宮本:クラシックだと、エレガントなドレスというイメージが強いのかもしれませんが、普段のファッションは黒が基本です。個人的にはクールな格好のほうがしっくりきます。ただこんなに高いヒールは、演奏ができなくなってしまうので履きませんが(笑)。
――『classique deux』のアルバムジャケットも、これまでのイメージと違ってクールな印象です。
宮本:2018年にリリースした『classique』は、ドレスをまとってクラシック音楽のイメージをそのまま体現した感じに。今回はデビュー15周年記念ということもあり、自分自身のルーツというか、クラシックだけでなくポップスなどいろいろな音楽をミックスさせて表現活動をしていきたいという姿勢を、ヴィジュアルで表現したかったのです。
クラシックは、テクニック以上に「個性」が求められる
――本作は、ヴァイオリン小品集『classique』の第2弾ですよね。
宮本:今回のレコーディングは、実際のコンサートホールを貸し切って3日間にわたって制作しました。
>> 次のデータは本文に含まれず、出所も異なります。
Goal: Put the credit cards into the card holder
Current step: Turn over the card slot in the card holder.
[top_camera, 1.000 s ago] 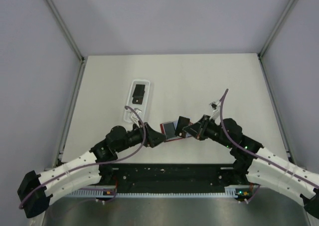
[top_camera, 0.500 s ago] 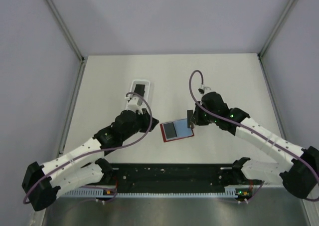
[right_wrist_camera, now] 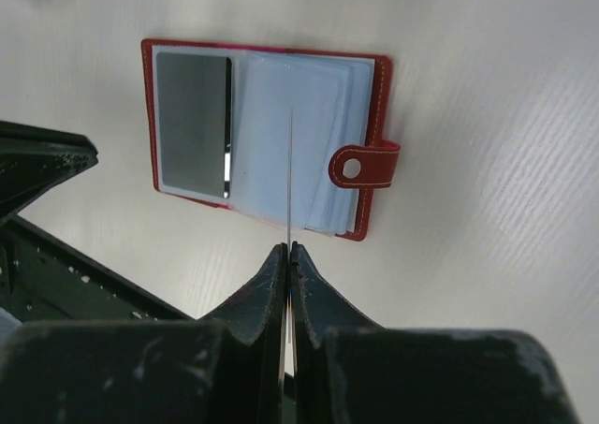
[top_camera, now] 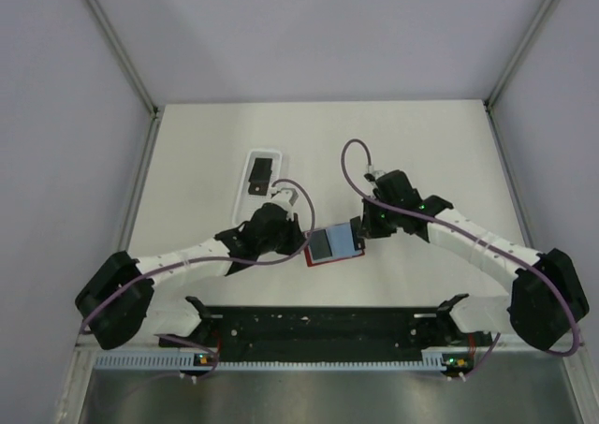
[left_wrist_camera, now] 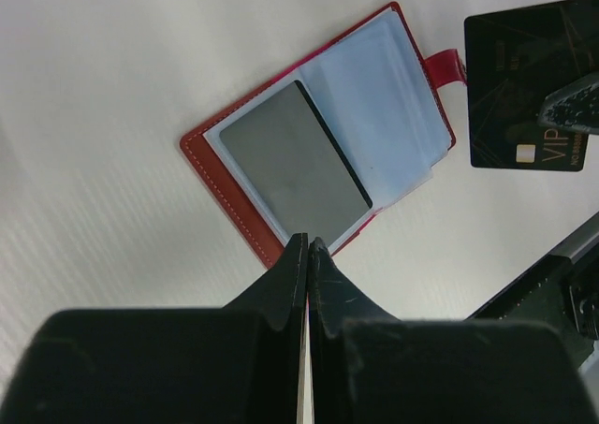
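Credit card (left_wrist_camera: 510,78) cropped by left wrist view's right edge.

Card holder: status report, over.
Left gripper shut, tips at edge of card holder. Right gripper shut on a credit card, by the tab side. Holder open flat, second card already sleeved. Nothing between.

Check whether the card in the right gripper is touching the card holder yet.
Cannot tell. Right wrist view has the credit card edge-on across the card holder; no view shows gap or contact plainly.

Overhead cam looks down on whole surface (top_camera: 430,153) from near side; wrist cams close above, sharing card holder (left_wrist_camera: 374,106).
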You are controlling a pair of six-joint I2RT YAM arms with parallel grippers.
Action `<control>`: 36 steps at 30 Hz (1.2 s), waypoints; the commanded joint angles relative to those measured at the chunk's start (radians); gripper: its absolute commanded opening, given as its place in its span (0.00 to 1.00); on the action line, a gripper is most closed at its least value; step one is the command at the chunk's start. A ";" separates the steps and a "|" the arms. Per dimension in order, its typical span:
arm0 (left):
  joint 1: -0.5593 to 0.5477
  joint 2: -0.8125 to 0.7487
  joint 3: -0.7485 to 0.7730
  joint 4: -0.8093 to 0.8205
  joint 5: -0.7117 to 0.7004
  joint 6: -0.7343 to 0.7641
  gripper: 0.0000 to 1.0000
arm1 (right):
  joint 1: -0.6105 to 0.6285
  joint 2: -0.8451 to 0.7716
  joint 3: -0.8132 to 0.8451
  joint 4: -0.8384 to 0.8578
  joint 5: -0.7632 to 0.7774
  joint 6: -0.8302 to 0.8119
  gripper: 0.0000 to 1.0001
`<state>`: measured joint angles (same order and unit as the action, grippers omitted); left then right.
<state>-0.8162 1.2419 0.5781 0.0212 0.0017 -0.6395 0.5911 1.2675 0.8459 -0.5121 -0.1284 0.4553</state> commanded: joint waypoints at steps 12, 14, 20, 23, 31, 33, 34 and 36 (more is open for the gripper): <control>0.002 0.188 0.083 0.217 0.118 0.012 0.00 | -0.019 0.055 -0.087 0.161 -0.065 -0.006 0.00; 0.000 0.206 0.080 0.220 0.118 0.008 0.00 | -0.023 0.061 -0.096 0.168 -0.063 -0.001 0.00; 0.000 0.251 0.060 0.247 0.136 -0.003 0.00 | -0.039 0.082 -0.113 0.179 -0.056 0.006 0.00; 0.000 0.272 0.045 0.267 0.147 -0.008 0.00 | -0.043 0.093 -0.119 0.184 -0.057 0.011 0.00; -0.001 0.291 0.014 0.287 0.153 -0.019 0.00 | -0.050 0.122 -0.131 0.210 -0.082 0.025 0.00; 0.000 0.292 0.008 0.289 0.152 -0.020 0.00 | -0.053 0.128 -0.133 0.222 -0.091 0.031 0.00; 0.000 0.291 0.006 0.290 0.152 -0.020 0.00 | -0.053 0.130 -0.134 0.224 -0.094 0.036 0.00; -0.001 0.294 0.002 0.293 0.153 -0.023 0.00 | -0.054 0.132 -0.140 0.236 -0.100 0.048 0.00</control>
<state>-0.8162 1.5311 0.5941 0.2527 0.1425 -0.6556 0.5491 1.3857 0.7265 -0.3183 -0.2165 0.4828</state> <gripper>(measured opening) 0.013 0.007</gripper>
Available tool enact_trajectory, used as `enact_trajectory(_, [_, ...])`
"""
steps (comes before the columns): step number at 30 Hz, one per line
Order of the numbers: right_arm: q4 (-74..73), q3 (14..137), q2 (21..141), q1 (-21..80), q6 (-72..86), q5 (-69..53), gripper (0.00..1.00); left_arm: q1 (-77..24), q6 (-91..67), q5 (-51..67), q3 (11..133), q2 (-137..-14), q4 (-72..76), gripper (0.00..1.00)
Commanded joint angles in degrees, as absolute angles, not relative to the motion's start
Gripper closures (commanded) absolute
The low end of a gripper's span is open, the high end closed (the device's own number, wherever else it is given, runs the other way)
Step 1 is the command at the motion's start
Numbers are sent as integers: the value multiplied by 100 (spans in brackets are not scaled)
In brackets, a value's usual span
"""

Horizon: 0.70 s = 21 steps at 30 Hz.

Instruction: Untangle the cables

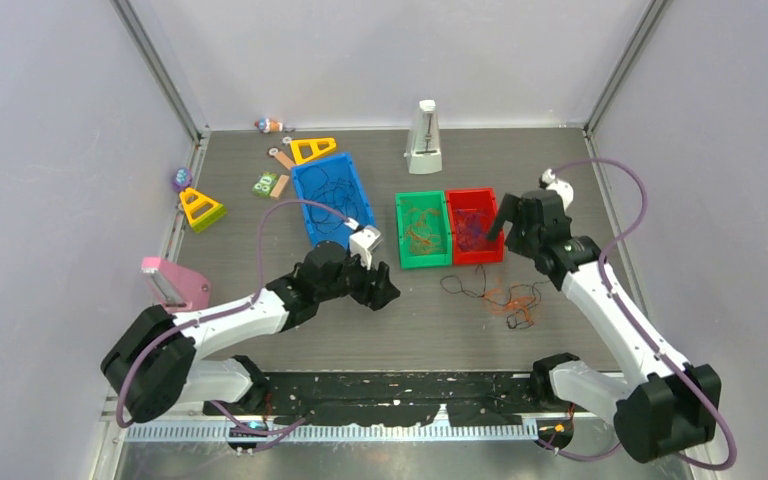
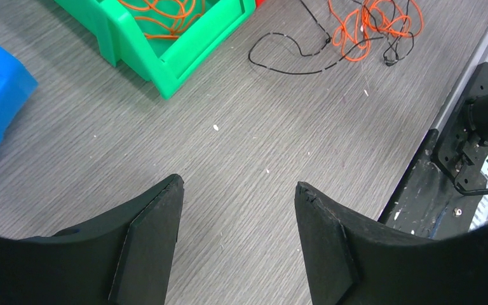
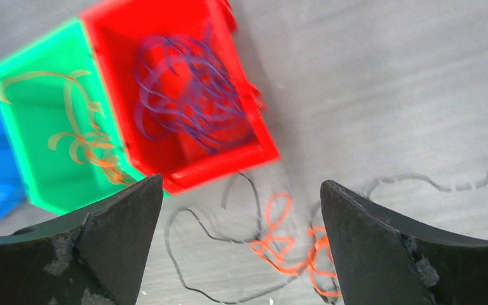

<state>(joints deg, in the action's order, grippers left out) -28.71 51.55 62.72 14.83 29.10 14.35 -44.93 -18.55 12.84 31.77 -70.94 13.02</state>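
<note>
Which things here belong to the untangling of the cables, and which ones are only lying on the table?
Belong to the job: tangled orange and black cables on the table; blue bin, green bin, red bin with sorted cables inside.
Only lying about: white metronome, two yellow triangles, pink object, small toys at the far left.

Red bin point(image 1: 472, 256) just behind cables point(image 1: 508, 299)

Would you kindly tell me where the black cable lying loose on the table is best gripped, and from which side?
I'd grip the black cable on its open loop, on the left-arm side of the orange tangle, coming straight down from above with the jaws straddling the strand. There it lies flat as a single wire on bare table; nearer the tangle it crosses orange strands.
</note>
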Motion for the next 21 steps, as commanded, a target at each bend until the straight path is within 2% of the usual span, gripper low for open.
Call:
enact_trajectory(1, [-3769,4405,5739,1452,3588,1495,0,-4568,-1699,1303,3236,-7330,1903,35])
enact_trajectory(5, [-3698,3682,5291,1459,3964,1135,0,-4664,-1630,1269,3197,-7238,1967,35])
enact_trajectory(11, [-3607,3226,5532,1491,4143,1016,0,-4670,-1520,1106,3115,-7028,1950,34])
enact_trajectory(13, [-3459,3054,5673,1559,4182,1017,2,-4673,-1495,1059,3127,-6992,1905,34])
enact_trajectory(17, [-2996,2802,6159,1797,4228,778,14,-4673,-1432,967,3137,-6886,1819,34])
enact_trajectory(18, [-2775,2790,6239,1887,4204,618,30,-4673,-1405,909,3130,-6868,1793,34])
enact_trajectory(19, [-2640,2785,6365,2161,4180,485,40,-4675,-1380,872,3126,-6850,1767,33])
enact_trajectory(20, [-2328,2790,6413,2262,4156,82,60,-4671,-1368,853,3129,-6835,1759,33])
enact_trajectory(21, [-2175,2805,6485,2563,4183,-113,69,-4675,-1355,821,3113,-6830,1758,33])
通常はスタジオに何回も通って、じっくり時間をかけて完成させるのですが、3日間ヴァイオリンを弾きっぱなし。
しかも、クラシックの特性上、スタジオ録音のような細かい編集ができないので、失敗したらもう一度やり直しという緊張感のあるものでした。でも、音響のすばらしいホールなので、ストレスなく楽しく演奏することができました。
――ホールでの一発録りなんですね。
宮本:ポップスだと、あとで編集をしてもすんなり耳に入ることが多いのですが、クラシックの特にホールでのレコーディングに関しては自然と空気感が出るので、あとで手を加えると、楽曲の世界が途切れてしまうのです。
――演奏している楽曲は、平原綾香さんの「Jupiter」の原曲としても知られる「ホルスト:木星」を筆頭に、聴きなじみのあるクラシックばかりです。
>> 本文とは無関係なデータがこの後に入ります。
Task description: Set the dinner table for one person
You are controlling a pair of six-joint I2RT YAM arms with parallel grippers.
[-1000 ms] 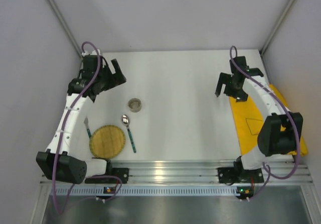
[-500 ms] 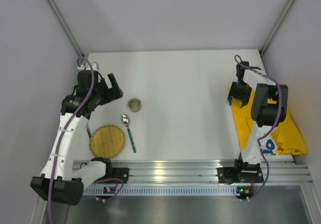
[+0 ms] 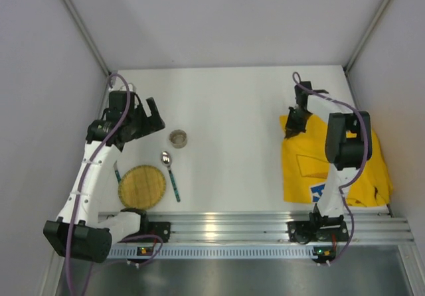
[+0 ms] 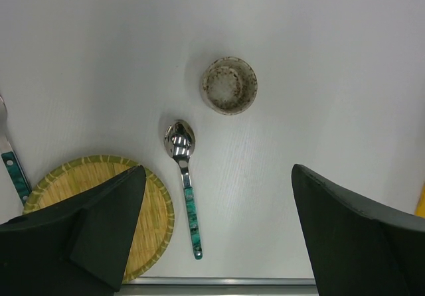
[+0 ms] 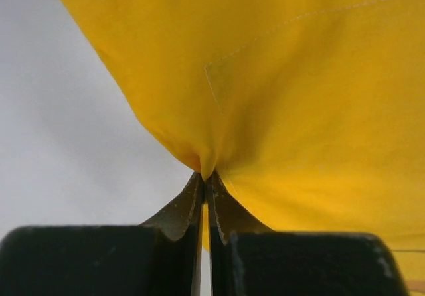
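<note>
The white dinner table (image 3: 239, 103) fills the top view. On its right side lies a yellow placemat (image 3: 332, 163) with a blue print near the front. My right gripper (image 3: 291, 129) is shut on the cloth's far left corner. In the right wrist view that gripper (image 5: 204, 176) pinches a peak of yellow placemat (image 5: 299, 97). My left gripper (image 3: 158, 107) hovers open over the far left of the table. The left wrist view shows its jaws (image 4: 216, 176) spread wide with nothing between them. Below them are a teal-handled spoon (image 4: 184, 183), a woven round plate (image 4: 159, 223) and a small speckled cup (image 4: 229, 85).
From above, the cup (image 3: 177, 137), spoon (image 3: 171, 173), woven plate (image 3: 141, 185) and a fork (image 3: 116, 172) cluster at the near left. Grey walls enclose the table's left, far and right sides. A metal rail (image 3: 226, 224) with the arm bases runs along the near edge.
My right gripper has closed on the placemat's corner and drawn it leftward, spreading the cloth wider. The left arm has shifted slightly and stays open.
</note>
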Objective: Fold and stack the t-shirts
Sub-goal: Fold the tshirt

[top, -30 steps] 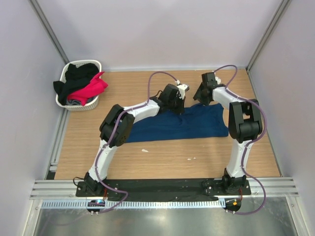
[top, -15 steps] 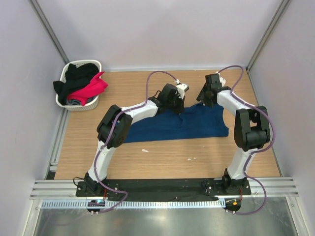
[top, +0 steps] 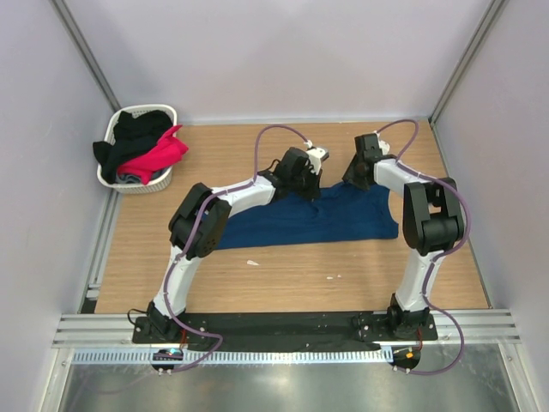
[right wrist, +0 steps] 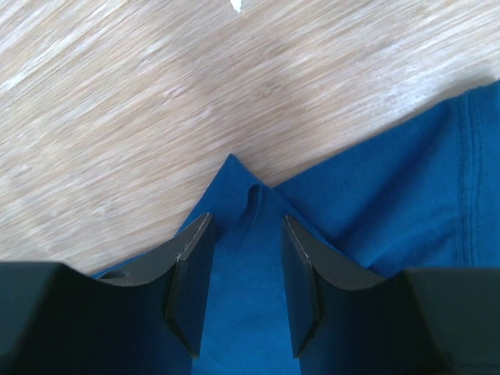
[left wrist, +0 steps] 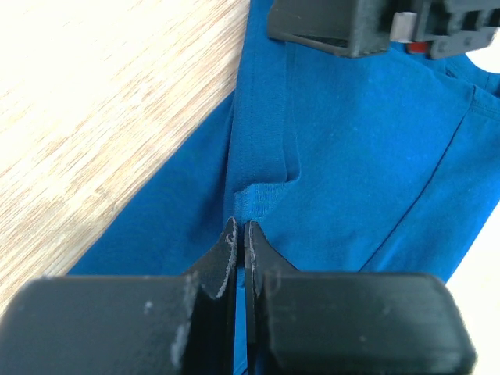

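Observation:
A navy blue t-shirt lies spread across the middle of the wooden table. My left gripper is shut on a fold of its fabric at the far edge, near the shirt's middle. My right gripper stands open at the shirt's far right corner. A pointed tip of blue cloth lies between its fingers, which are apart from it. A bright pink t-shirt and a black one are heaped in the basket. No chest print shows.
The small white woven basket stands at the far left corner of the table. Two small white scraps lie on the wood in front of the shirt. Grey walls close in the table on three sides.
The right arm has shifted and set its gripper at the shirt's far right corner, with the jaws a little narrower. The left gripper has kept its hold and place.

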`<action>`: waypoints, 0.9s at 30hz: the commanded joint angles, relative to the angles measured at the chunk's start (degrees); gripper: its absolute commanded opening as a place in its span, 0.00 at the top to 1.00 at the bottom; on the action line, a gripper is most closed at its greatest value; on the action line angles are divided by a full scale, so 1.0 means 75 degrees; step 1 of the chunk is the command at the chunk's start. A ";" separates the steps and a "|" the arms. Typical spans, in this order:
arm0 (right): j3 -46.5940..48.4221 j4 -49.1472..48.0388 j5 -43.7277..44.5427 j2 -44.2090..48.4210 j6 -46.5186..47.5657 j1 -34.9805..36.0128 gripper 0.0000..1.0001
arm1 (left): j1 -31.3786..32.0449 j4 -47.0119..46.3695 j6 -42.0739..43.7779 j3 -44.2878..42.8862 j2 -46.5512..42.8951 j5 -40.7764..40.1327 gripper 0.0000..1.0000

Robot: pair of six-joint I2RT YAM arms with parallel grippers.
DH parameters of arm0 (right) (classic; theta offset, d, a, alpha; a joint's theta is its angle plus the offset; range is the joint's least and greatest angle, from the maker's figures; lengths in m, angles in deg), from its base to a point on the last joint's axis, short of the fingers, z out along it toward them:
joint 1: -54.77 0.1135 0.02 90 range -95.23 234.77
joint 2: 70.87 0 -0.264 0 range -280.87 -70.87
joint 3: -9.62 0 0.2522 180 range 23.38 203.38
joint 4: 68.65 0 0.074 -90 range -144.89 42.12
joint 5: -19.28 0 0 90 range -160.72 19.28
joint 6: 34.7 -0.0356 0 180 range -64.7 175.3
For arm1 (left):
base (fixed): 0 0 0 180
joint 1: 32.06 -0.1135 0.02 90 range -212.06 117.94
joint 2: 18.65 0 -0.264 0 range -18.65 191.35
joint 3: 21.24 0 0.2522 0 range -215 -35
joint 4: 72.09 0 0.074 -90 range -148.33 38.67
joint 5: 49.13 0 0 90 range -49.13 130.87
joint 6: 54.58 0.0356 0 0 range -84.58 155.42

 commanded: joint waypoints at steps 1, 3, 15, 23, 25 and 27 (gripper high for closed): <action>0.0227 -0.0515 0.0297 -0.0132 0.0115 -0.0068 0.55 | 0.0008 -0.0269 0.0197 0.0120 -0.0568 0.0120 1.00; 0.0274 -0.0527 0.0344 -0.0202 0.0115 -0.0080 0.58 | 0.0008 -0.0234 0.0244 0.0155 -0.0615 0.0097 1.00; 0.0414 -0.0633 0.0696 -0.0074 0.0208 -0.0103 0.99 | 0.0019 -0.0175 0.0315 0.0120 -0.0615 0.0073 1.00; 0.0274 -0.0293 0.0965 0.0652 0.0361 -0.0092 0.99 | 0.0019 -0.0129 0.0280 0.0108 -0.0767 -0.0009 1.00; 0.0146 -0.0153 0.0954 0.0956 0.0349 -0.0092 0.99 | 0.0008 -0.0117 0.0268 0.0132 -0.0837 -0.0021 1.00; 0.0040 -0.0035 0.0919 0.1191 0.0361 -0.0092 0.99 | 0.0019 -0.0093 0.0268 0.0167 -0.0943 -0.0044 1.00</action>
宮本:前作でも誰もが耳にしたことのあるクラシックをセレクトしたのですが、本作は、前作で収録できなかった、私の大好きな楽曲を選びました。「あ、この曲聴いたことがある」と気づくきっかけになればいいですね。
――誰もが聴いたことのある楽曲を演奏するのは難しいですか?
宮本:クラシック音楽の演奏に「楽」という言葉はなくて。多くの方に長年愛され、また演奏されている楽曲ゆえに、弾いていると自然にプレーヤーのパーソナルが伝わってしまう。この人は普段どんなことを考えて、この楽曲や音楽に取り組んでいるのかが、浮き彫りになってしまうのです。
だから、1つも手を抜けないフレーズばかり。ただ、それがクラシックを演奏する醍醐味なのですが。